THE findings by international elections consultant Rushdi Nackerdien in his research on the operation of the country’s constitutional electoral body, the Zimbabwe Electoral Commission (Zec), are mostly common cause as they dovetail with concerns long in the public domain.
Candid Comment Stewart Chabwinja
The findings, released at a Harare stakeholders meeting on Tuesday, are contained in a report titled Zimbabwe Electoral Commission Identification of Needs Gaps — The Road to 2018.
Indeed, the road to the 2018 elections has already started but there is scant evidence the opposition, which perennially cries foul over the manner elections are conducted and hence the disputed outcomes, is generating the right noises to ensure national elections for once pass the credibility test.
Current efforts appear too sporadic and uncoordinated to stand any chance of producing the desire effect.
As one would expect, the report raises concerns about the late release of funds for the procurement and despatch of materials in last year’s July 31 general elections due to poor funding.
As first reported in this paper last year, this resulted in the flouting of tender procedures, spawning corruption during the procurement process. But there are more pertinent issues. The research among others takes issue with the use of police officers — widely deemed beholden to ruling party Zanu PF — in assisting voters as “it may unduly influence the manner in which they vote”; the printing of excess ballot papers and the need to strengthen laws on media monitoring during polls to ensure balanced, fair and equitable coverage of electoral issues, especially the public media as it is funded from public resources.

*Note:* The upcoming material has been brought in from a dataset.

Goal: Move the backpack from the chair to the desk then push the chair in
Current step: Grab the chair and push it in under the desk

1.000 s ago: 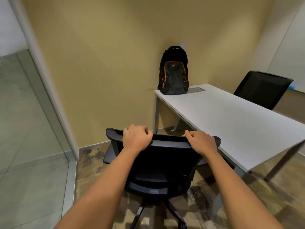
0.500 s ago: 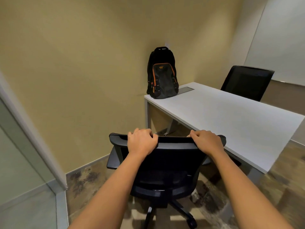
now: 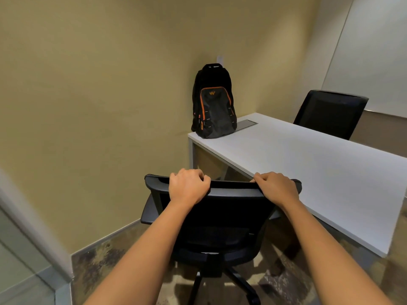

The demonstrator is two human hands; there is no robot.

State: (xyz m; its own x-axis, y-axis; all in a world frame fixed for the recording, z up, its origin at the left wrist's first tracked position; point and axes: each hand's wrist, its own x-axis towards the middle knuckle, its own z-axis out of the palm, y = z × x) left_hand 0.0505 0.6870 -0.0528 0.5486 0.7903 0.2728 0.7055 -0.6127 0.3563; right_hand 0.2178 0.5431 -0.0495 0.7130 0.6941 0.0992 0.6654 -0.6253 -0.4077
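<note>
A black backpack point(image 3: 213, 104) with orange trim stands upright on the far left corner of the white desk point(image 3: 308, 164), against the wall. In front of me is a black mesh office chair point(image 3: 220, 221) on castors, its back facing me and its right side close to the desk's near edge. My left hand point(image 3: 188, 186) grips the top of the backrest on the left. My right hand point(image 3: 276, 187) grips the same top edge on the right. The chair's seat is hidden behind the backrest.
A second black chair point(image 3: 330, 113) stands at the desk's far side. A grey cable hatch point(image 3: 246, 123) is set in the desk beside the backpack. A yellow wall runs on the left, with a glass partition point(image 3: 19, 260) at lower left. The floor is patterned carpet.
The view has swung right and drawn nearer the desk. The chair has turned a little with both hands holding its backrest as before. The backpack has stayed in place.
</note>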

The report stresses the state broadcaster, ZBC, needs to increase access by opposition parties and the liberalisation of radio and television ownership must be increased, while increased civil society involvement in the conduct of civic and voter education remains critical.

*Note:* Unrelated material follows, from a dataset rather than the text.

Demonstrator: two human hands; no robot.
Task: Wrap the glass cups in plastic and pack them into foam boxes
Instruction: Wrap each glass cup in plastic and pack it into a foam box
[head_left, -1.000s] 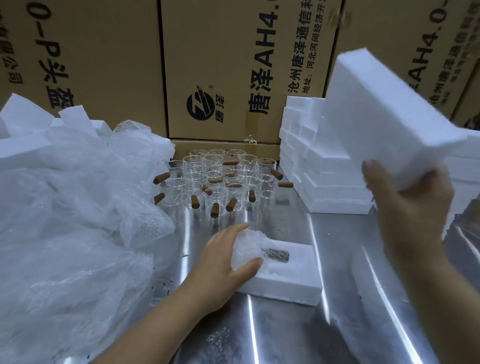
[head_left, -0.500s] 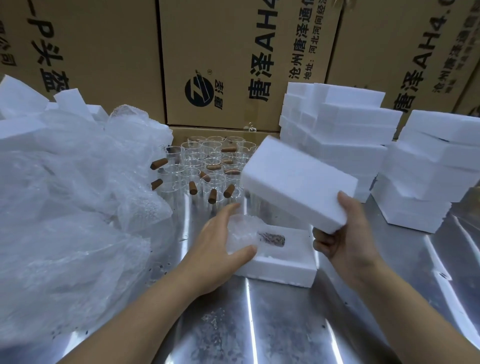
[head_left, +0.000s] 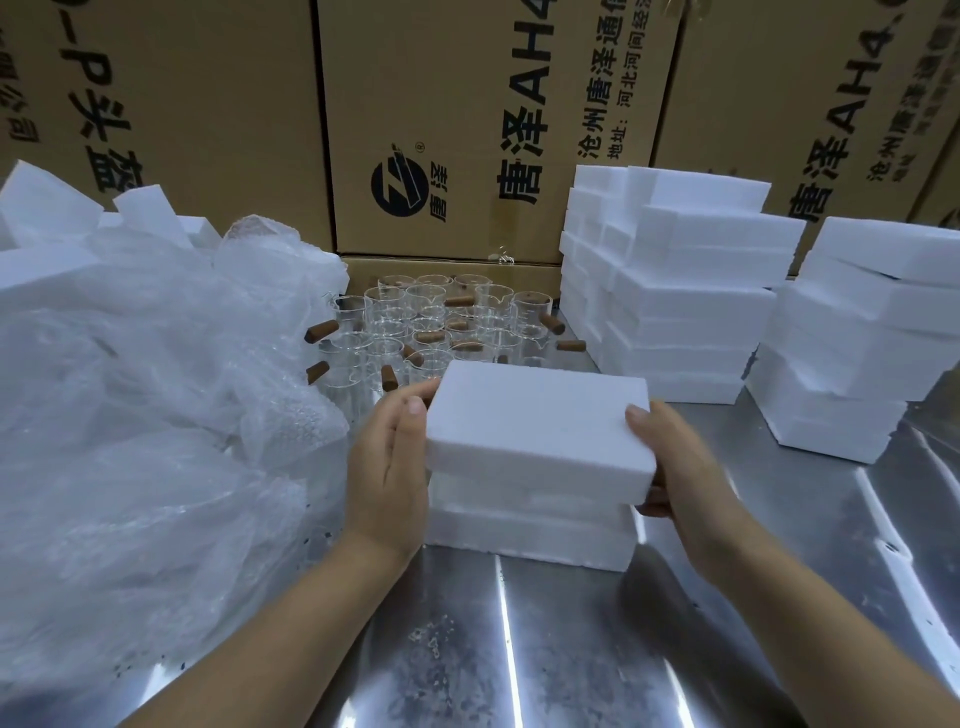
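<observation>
Glass cups with brown wooden handles (head_left: 431, 322) are standing bare in a cluster at the back of the shiny steel table (head_left: 519, 649), well apart from both hands, so most of the job looks undone. The step in hand appears to be closing one box. A white rectangular foam lid (head_left: 540, 415) is hovering just above a matching white foam base (head_left: 530, 540), slightly skewed and not yet seated. Whatever is lying inside the base is hidden under the foam lid.

The left hand (head_left: 387, 478) is gripping the lid's left end, thumb on the top edge and fingers reaching behind the far corner. The right hand (head_left: 675, 467) is clasping the right end, thumb on top and fingers curling underneath. The next move is probably squaring the lid over the base and pressing it down evenly.

Crumpled clear plastic sheets (head_left: 156, 415) are lying just left of the left hand, and stacks of white foam blocks (head_left: 675, 312) are standing behind to the right.
</observation>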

But at the present rate, the same old Zec problems are likely to be replicated at the 2018 elections, resulting in what has become standard Zimbabwean election fare: rigging allegations from the opposition.

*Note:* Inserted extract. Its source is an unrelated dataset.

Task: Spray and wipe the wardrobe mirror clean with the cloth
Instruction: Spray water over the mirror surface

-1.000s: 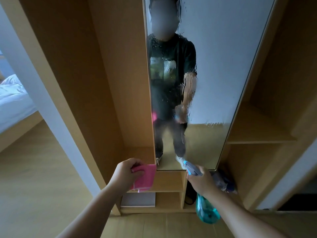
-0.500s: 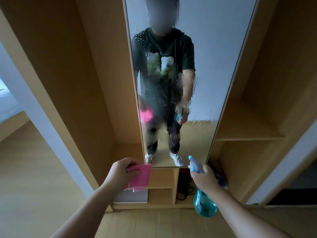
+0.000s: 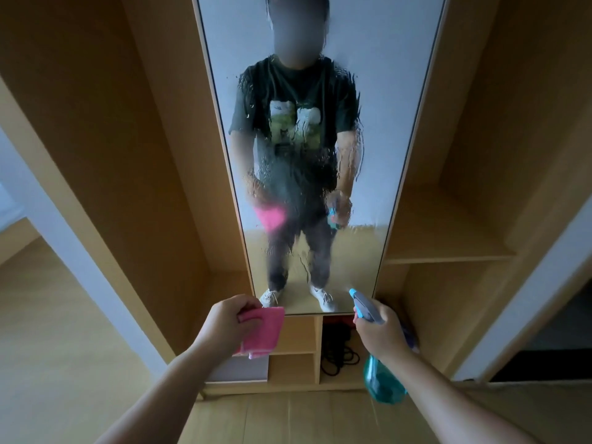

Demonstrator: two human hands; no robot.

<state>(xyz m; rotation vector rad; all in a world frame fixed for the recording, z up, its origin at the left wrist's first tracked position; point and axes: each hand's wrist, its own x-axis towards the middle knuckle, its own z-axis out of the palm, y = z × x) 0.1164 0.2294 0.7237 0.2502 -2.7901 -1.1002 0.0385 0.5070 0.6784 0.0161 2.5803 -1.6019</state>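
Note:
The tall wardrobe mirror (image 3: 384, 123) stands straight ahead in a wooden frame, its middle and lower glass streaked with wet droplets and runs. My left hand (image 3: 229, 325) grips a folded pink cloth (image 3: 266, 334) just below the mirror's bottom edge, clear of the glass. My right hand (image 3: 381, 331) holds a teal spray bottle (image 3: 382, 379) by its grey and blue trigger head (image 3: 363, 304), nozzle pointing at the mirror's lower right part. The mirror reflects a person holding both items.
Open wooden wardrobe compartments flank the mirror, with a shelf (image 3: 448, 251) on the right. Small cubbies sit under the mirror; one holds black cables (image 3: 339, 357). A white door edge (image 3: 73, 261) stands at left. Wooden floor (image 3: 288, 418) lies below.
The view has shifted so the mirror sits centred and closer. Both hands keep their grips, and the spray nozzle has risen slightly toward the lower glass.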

Despite repeated warnings during the inclusive government, the opposition let slip a golden opportunity to transform the electoral landscape heavily tilted in Zanu PF’s favour by, among other omissions, failing to push for reforms at Zec staffed by state spies. Only for MDC leader Morgan Tsvangirai to cite rigging when Mugabe triumphed under contentious circumstances even he was part of the government.
It could be that the opposition and civil society are also spellbound by the messy succession drama playing out in Zanu PF, but the report makes it clear Zec also has succession issues.
“Of the 102 staff members at Zec, their average is 54, and this means the organisation has to seriously look at staff retention, as well as succession planning,” it says.
Thus the reforms needed at Zec are multifarious and the sooner they are effected, the better the chances elections cease to be a mere ritual due to predetermined outcomes. A good start would of course be the realignment of electoral laws with the new constitution.